DMV announces amnesty for suspended drivers

astice@islandpacket.comJanuary 30, 2012 

Some drivers with suspended licenses could be back on the road sooner, thanks to a state Department of Motor Vehicles program in its second year.

Motorists who have lost their driving privileges because of certain infractions can have their suspension times reduced or the suspension cleared at all DMV offices across the state from March 5 through 9 and at six DMV offices that will be open March 10.

Drivers who have drug- or alcohol-related convictions will not be eligible for the program. Participation won't result in any fees being waived -- drivers still have to pay fines associated with their suspensions, according to DMV spokeswoman Beth Parks.
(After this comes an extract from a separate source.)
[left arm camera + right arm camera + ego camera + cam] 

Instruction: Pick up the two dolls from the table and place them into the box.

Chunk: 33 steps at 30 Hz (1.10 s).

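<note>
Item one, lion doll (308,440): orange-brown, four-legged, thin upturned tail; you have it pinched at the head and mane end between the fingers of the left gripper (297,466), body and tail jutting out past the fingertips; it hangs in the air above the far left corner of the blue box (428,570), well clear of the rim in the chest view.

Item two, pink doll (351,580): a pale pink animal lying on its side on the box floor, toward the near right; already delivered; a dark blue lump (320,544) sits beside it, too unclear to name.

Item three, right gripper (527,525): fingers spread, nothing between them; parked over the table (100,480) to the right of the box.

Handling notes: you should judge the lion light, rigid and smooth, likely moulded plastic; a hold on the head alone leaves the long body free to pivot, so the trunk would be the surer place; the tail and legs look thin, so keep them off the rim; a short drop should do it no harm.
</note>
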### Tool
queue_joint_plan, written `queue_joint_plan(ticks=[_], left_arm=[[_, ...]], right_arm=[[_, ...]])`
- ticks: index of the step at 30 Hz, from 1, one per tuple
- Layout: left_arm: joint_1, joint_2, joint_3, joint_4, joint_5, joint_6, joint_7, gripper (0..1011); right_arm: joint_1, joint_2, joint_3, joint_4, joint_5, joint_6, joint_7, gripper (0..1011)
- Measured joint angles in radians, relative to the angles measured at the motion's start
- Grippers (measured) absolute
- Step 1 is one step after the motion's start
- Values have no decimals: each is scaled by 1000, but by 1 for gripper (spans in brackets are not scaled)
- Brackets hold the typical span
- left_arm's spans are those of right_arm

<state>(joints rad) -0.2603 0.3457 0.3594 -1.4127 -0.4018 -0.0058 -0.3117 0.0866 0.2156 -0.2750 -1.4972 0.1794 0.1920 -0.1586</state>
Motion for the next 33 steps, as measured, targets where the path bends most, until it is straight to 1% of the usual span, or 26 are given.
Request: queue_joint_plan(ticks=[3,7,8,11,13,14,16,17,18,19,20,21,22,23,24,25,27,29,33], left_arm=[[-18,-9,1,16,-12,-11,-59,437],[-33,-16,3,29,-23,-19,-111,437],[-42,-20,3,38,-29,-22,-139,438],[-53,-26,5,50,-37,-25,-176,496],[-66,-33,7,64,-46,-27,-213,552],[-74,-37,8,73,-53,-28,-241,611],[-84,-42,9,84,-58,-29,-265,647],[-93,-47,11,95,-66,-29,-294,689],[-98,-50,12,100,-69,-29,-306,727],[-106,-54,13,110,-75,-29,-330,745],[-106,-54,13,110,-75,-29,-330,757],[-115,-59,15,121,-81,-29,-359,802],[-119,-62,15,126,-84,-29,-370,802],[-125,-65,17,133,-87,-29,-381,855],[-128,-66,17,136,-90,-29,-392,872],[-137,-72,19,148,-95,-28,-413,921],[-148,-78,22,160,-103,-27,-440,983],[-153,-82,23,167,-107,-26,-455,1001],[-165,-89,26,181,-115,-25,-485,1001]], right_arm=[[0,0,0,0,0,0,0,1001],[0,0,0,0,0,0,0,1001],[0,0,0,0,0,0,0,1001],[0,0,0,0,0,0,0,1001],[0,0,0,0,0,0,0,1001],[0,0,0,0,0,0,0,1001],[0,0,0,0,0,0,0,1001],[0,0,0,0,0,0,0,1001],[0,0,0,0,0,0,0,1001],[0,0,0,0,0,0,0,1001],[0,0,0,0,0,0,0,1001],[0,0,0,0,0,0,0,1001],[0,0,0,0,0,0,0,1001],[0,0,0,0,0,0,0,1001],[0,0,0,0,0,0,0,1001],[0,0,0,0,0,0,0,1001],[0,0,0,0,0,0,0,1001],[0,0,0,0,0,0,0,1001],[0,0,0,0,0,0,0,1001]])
The suspensions also will remain on drivers' records, available to auto insurance companies, which use the information to set policy rates.

"What this really helps with is time," Parks said.

Suspensions usually range from three to six months, although some are indefinitely suspended for more serious infractions, Park said.

To qualify, drivers must meet all of the conditions of their suspensions, including paying fees and filing SR-22 insurance, if required. Those with multiple suspensions will have their suspension period recalculated by the DMV.

Depending on the type of suspension or if drivers' licenses have been expired for more than nine months, they might have to take the vision, knowledge and road-skills tests before getting a new license.

"We encourage customers who believe they qualify for this program to start getting ready now," DMV executive director Kevin Shwedo said. "Find out exactly what you have to do and get it done."

The program is mandated by state law. Last year, only 17 DMV offices across the state participated. More than 230 drivers with a total of 371 suspensions among them applied.

Because the response isn't expected to overwhelm smaller offices, the department is extending it to all DMV branches during the week, Parks said. Offices in Aiken, Charleston, Florence, Greenville, Lexington and Rock Hill will be open Saturday, March 10, from 8:30 a.m. to 1 p.m.